The task:
From the data below, return only the lines from the one with "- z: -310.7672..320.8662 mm" through the one with "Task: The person", exact and inclusive, with pictures left out.

Segment Start: Raw data

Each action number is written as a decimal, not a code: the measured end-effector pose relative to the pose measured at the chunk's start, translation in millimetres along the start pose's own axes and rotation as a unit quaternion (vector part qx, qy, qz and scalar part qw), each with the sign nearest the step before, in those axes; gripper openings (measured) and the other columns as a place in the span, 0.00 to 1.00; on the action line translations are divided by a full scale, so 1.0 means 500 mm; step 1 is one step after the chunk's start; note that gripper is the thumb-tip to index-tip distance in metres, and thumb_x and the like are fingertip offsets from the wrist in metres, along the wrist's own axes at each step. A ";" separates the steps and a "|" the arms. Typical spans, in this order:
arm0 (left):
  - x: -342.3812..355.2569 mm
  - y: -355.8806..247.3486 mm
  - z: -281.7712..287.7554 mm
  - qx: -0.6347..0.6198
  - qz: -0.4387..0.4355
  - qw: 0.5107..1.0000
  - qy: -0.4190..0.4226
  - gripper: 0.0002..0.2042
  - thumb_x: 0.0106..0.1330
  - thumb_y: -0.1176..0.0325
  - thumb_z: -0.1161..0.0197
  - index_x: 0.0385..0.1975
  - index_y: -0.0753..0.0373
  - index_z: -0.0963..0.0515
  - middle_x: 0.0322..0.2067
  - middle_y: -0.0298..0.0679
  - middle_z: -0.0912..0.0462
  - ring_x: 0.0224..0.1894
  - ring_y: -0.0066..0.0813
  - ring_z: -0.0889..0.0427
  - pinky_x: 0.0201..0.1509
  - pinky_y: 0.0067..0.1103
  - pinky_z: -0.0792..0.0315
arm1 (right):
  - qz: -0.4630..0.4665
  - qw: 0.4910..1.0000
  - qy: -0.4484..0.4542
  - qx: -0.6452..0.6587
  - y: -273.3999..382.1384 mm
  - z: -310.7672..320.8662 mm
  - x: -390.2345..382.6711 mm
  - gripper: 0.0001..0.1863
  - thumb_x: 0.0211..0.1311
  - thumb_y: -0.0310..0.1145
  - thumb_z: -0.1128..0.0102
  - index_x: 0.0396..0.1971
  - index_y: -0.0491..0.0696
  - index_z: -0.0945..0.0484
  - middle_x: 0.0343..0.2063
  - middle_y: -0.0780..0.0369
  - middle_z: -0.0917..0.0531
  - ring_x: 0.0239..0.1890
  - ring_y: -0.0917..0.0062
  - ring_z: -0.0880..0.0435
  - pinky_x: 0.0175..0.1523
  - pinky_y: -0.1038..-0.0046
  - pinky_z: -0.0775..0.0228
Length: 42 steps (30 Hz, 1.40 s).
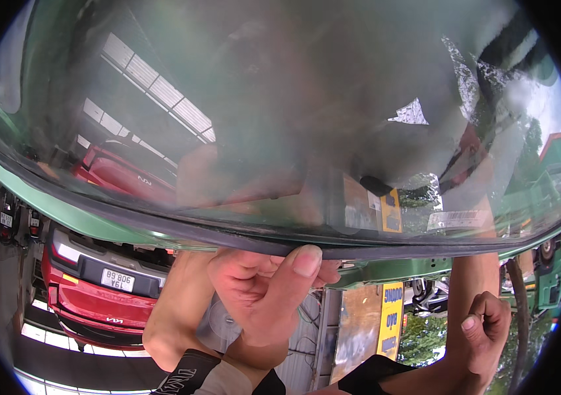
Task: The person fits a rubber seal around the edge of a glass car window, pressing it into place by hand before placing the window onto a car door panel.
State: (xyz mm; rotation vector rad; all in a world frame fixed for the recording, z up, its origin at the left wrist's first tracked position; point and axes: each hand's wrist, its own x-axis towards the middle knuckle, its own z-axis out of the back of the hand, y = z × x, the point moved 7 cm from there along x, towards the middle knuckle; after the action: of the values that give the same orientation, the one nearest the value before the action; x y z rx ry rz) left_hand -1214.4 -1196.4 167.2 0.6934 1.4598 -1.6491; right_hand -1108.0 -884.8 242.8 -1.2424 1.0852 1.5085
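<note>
The largest thing is a curved glass pane (280,125), which is near and goes across from left to right. Its surface carries many reflections, so I cannot tell well what is behind it. On the far left stands a red car (89,299), and a reddish mirrored shape shows also in the glass. Along the near edge of the pane runs a long black rubber strip (254,243), touching the glass. Beside this strip is a green painted frame (89,220), best seen at the left.

The left hand (260,289) is at the middle of the strip. Its thumb lies upon the strip and its fingers are bent under the edge, so it is grasping the strip there; how firmly, I cannot tell. Behind it, to the left, is a bare bent arm (168,322); whose it is, I cannot tell. A yellow sign (391,319) is far, between the two hands. The right hand (488,329) is apart from the strip, at the right; its fingers are loosely curled, with nothing visible in them. A pale label (461,220) is at the right of the pane, near the strip. The smallest is a whitish patch (411,112), farther up the glass.
</note>
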 end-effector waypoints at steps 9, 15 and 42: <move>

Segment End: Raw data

Result of the task:
  - z: -310.7672..320.8662 mm
  - x: -390.2345..382.6711 mm
  - gripper: 0.0001..0.1863
  - thumb_x: 0.0211..0.1311
  - thumb_y: -0.0310..0.1145
  - thumb_z: -0.1128..0.0102
  - index_x: 0.0396..0.1971
  - index_y: -0.0491..0.0696
  - index_z: -0.0945..0.0484
  - middle_x: 0.0343..0.2063
  - middle_y: -0.0780..0.0369
  - middle_z: -0.0917..0.0531
  - ring_x: 0.0239..0.1890
  - ring_y: -0.0917..0.0062
  - ring_z: -0.0880..0.0435
  - pinky_x: 0.0175..0.1523
  - pinky_y: -0.1038..-0.0046
  - pinky_z: -0.0775..0.0228
Length: 42 steps (30 Hz, 1.40 s).
Task: The person fits a rubber seal around the edge of a glass car window, pressing it into place by hand before placing the window onto a car door panel.

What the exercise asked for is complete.